Try it:
Set down, exactly, every line from the top of the listing through the one holding "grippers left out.".

Supplied information:
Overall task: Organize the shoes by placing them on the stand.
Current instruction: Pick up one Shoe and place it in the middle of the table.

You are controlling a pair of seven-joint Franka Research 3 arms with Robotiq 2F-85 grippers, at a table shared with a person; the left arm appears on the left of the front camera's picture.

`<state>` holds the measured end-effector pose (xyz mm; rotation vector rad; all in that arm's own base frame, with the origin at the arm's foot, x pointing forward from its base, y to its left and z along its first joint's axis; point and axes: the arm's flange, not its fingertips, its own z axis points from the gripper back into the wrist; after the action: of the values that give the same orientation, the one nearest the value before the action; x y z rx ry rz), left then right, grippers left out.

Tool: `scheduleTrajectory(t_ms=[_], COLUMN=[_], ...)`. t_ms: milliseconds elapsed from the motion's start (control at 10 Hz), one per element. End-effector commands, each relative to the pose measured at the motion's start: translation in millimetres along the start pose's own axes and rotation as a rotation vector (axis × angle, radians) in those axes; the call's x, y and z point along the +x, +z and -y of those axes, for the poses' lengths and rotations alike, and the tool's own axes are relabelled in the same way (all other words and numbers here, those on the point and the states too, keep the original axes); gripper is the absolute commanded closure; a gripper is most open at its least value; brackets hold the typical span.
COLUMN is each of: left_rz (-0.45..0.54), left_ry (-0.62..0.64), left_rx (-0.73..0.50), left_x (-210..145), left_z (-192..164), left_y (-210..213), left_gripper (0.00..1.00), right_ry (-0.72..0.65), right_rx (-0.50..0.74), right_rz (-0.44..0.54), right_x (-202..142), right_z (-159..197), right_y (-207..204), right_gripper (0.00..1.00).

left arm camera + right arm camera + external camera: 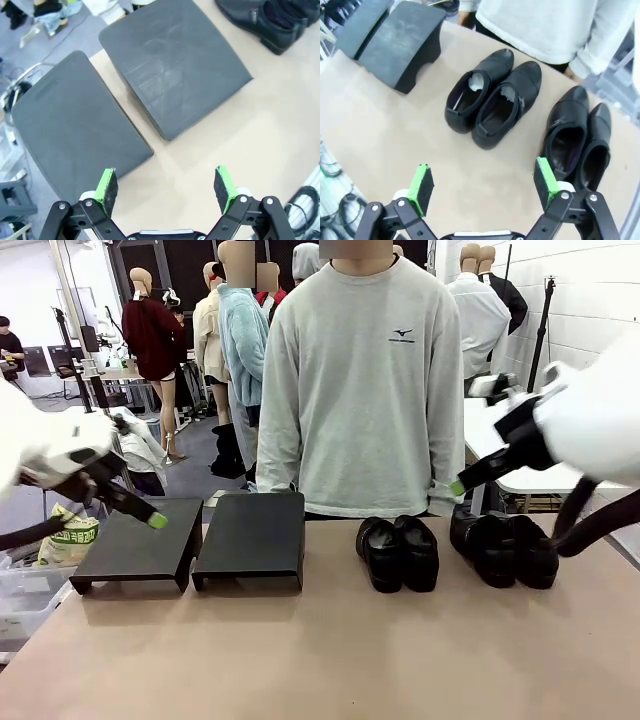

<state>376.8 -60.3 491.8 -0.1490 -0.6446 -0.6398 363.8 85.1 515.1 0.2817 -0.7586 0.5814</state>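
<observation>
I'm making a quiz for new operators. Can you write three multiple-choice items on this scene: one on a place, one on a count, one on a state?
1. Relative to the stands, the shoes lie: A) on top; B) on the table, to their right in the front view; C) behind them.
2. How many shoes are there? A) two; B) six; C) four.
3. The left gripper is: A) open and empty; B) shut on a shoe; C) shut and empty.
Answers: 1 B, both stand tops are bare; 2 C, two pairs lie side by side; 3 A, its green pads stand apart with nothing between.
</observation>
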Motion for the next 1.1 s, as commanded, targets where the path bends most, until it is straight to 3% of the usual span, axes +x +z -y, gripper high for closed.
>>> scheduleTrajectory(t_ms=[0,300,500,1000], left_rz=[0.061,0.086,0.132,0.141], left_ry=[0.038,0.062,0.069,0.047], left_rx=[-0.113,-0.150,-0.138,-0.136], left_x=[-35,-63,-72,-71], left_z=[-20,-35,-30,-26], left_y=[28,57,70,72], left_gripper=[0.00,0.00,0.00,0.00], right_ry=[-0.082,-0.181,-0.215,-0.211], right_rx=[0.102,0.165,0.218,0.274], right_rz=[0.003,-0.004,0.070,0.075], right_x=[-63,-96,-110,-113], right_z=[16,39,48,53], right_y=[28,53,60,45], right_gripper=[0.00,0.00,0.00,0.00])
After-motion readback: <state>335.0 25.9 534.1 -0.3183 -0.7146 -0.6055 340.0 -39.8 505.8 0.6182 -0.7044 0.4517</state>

Answer section:
Overall task: Organize the shoes by placing them on the stand.
Current instruction: Pick up one Shoe and place it in the middle of the table.

You are controlling a pair of seven-joint Franka Research 3 arms with Robotiq 2F-85 grippers, at a table shared with a person; the left arm appears on the left of the front camera's picture.

`<state>` holds the measured end-effector pose (xyz mm; rotation vector rad; all in that arm's own base frame, with the origin at the arm's foot, x pointing forward from its base, y to its left and z along its first joint's axis; point and axes: the arm's flange, not its fingertips, its own z axis points from the gripper back into the wrist; after the action: of the values that give the same orientation, the one nearest the value before the action; x y z rx ry rz), left then right, grippers left out.

The exercise ends with this answer.